Takara's DNA cloning vectors pKF, pSTV28, pSTV29, pTV118N, pTWV228 and pUC118 may be used for the following cloning reactions, as described below.
pKF 18k-2/19k-2 DNA
The pKF pUC-derived vector DNA contains two amber stop mutations at the kanamycin resistance gene. When transformed with pKF, supE strains like JM109 but not sup0 strains like MV1184 will grow on kanamycin-containing plates. The pKF DNA may be used for site-directed mutagenesis based on the ODA (Oligonucleotide-directed Dual Amber) method. Using the simplified ODA procedure, a desired mutation can be introduced in only three days. Moreover, pKF DNA is available for target gene cloning and expression via the lac promoter when transformed into supE hosts like JM109. Target genes cloned at the initiation codon (ATG) of the Nde I restriction site (CATATG) have a higher translation efficiency.
pSTV 28/29 DNA
The pSTV vectors contain a beta-galactosidase gene, a pACYC184 origin of replication, a chloramphenicol resistance gene and the pUC119 multiple cloning site. Because the pSTV plasmids produce fewer copy numbers compared with pUC-type high copy number plasmids, they are suitable for the expression of genes that may be toxic to host cells. The pSTV 28/29 vectors contain the pACYC184 origin of replication and can be co-transformed with pUC or pBR vectors.
pTV118N DNA is a phagemid vector constructed from a modified pUC118. This plasmid contains the sequence CCATGG which includes the cleavage sequence for the restriction enzyme NcoI as well as the start codon (ATG) for lacZ. This enables target gene expression at the NcoI site. Protein expression is enabled by the vector's lac promoter. The pTV118N vector also contains a lacZ SD sequence. There are eight bases between the lacZ SD sequence and the initiation codon, allowing high level expression of target genes. Induction of single-stranded DNA by helper phage and its subsequent sequencing with RV-N primer enables accurate sequencing from the start codon site, ensuring an insert's correct translation frame.

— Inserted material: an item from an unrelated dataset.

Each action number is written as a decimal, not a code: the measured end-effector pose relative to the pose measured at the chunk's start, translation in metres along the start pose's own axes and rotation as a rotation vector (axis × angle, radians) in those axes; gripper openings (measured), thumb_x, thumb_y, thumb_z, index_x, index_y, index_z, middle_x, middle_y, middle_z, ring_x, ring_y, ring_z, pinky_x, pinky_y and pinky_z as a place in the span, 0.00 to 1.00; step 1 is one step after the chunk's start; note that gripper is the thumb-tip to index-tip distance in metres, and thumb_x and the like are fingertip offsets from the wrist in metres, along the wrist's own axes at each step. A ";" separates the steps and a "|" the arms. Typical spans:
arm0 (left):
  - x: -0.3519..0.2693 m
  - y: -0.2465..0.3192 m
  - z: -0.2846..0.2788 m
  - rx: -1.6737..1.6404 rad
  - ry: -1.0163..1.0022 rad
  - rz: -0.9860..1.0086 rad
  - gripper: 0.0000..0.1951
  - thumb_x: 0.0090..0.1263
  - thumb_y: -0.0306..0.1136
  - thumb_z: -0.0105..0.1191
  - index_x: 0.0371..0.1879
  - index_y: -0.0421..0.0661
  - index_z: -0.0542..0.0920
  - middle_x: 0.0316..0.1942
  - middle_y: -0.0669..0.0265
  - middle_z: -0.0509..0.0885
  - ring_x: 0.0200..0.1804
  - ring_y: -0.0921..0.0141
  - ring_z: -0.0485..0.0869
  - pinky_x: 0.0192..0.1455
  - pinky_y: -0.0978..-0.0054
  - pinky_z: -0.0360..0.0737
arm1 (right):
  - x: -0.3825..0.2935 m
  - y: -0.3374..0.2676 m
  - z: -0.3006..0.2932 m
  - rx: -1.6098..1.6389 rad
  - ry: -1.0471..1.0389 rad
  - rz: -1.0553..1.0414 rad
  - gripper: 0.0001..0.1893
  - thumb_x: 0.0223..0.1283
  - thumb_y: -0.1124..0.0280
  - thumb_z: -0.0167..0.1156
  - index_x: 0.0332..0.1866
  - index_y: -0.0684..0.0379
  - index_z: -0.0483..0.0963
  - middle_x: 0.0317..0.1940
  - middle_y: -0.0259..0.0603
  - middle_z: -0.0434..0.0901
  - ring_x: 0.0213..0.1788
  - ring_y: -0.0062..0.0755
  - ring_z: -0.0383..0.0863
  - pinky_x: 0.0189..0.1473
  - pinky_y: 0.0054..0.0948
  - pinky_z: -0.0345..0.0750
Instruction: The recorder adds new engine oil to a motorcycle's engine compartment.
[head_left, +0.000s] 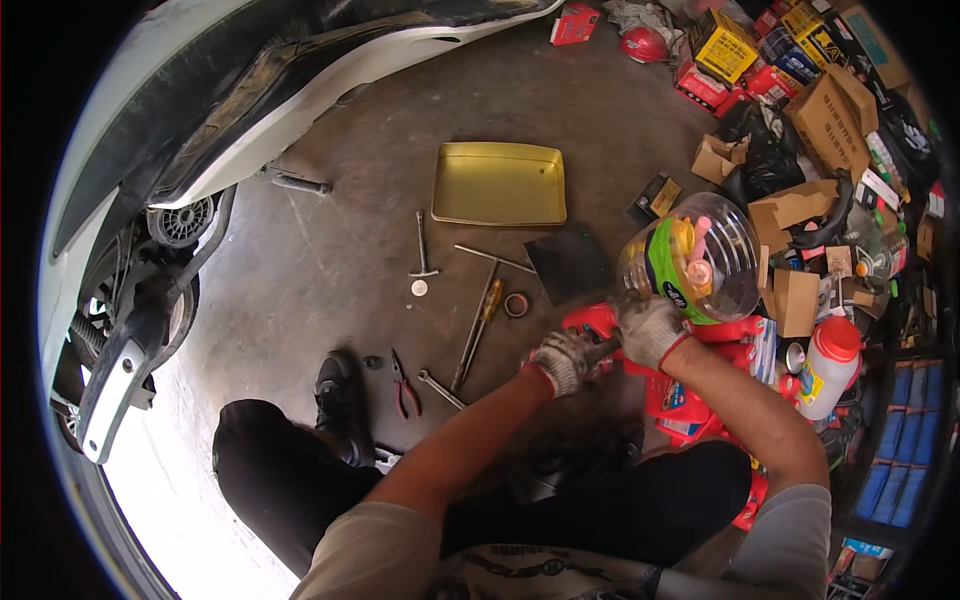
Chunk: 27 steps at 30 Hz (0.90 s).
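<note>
My left hand and my right hand, both in soiled knit gloves, meet low over several red plastic bottles. A dark, stubby part shows between them, and the left fingers are closed around one end. The right hand is curled at its other side; its fingers are partly hidden, so its hold is unclear. Just beyond the right hand lies a big clear plastic jar with a green label, holding yellow and pink plastic pieces. A black flat sheet and a roll of tape rest on the floor nearby.
Left of my hands lie a T-handle wrench, an amber-handled screwdriver, red-handled pliers and a wrench. Farther out sits a gold-coloured metal tray. A raised white car borders the left; cardboard boxes crowd the right.
</note>
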<state>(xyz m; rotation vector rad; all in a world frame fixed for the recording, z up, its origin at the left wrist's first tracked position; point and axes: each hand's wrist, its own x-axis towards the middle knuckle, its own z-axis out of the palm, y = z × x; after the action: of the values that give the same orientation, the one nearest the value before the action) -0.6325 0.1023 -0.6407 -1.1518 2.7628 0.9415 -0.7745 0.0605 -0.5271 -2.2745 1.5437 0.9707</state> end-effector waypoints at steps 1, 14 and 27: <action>0.002 0.003 0.002 -0.014 0.019 -0.003 0.35 0.64 0.47 0.59 0.73 0.65 0.66 0.54 0.51 0.82 0.53 0.51 0.83 0.53 0.49 0.82 | 0.001 0.008 0.013 -0.193 0.091 -0.153 0.30 0.63 0.62 0.55 0.72 0.56 0.67 0.64 0.54 0.75 0.65 0.52 0.76 0.67 0.43 0.71; -0.010 0.009 -0.015 0.050 -0.072 -0.011 0.44 0.54 0.48 0.69 0.72 0.57 0.65 0.55 0.48 0.81 0.55 0.51 0.83 0.55 0.51 0.82 | -0.008 0.002 0.025 -0.155 0.330 -0.147 0.30 0.64 0.58 0.57 0.70 0.56 0.68 0.62 0.54 0.75 0.63 0.53 0.77 0.64 0.48 0.72; 0.001 0.012 -0.005 0.136 -0.131 -0.071 0.46 0.55 0.47 0.68 0.75 0.57 0.60 0.54 0.48 0.81 0.54 0.51 0.83 0.54 0.51 0.82 | -0.008 0.008 0.047 -0.003 0.507 -0.171 0.29 0.61 0.57 0.59 0.68 0.53 0.71 0.65 0.57 0.71 0.66 0.59 0.73 0.70 0.55 0.65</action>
<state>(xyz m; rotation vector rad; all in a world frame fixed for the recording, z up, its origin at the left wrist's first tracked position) -0.6395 0.1056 -0.6303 -1.1169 2.6181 0.7795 -0.8020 0.0873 -0.5563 -2.7419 1.4722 0.3637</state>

The pTWV228 vector contains a pBR322 origin of replication, an ampicillin-resistance gene, an intergenic region (IG region) of the M13 phage DNA and a beta-galactosidase gene containing the multiple cloning site of pUC118. The vector is low-copy number, which makes it useful during the expression of genes that present potential toxicity to their host.
pUC118 is a plasmid vector intended for the preparation of single-stranded DNA. pUC118 DNA was constructed by inserting the intergenic region (IG region) of the M13 phage DNA into a pUC18 plasmid. Co-transformation of pUC118 with the helper phage M13K07 induces the production of single-stranded DNA that is packaged into phage particles and released from bacterial cells. There is almost no contamination by the single-stranded helper phage DNA. Using this system, large (up to 7 kb) and deletion-free single-stranded DNA can be stably obtained.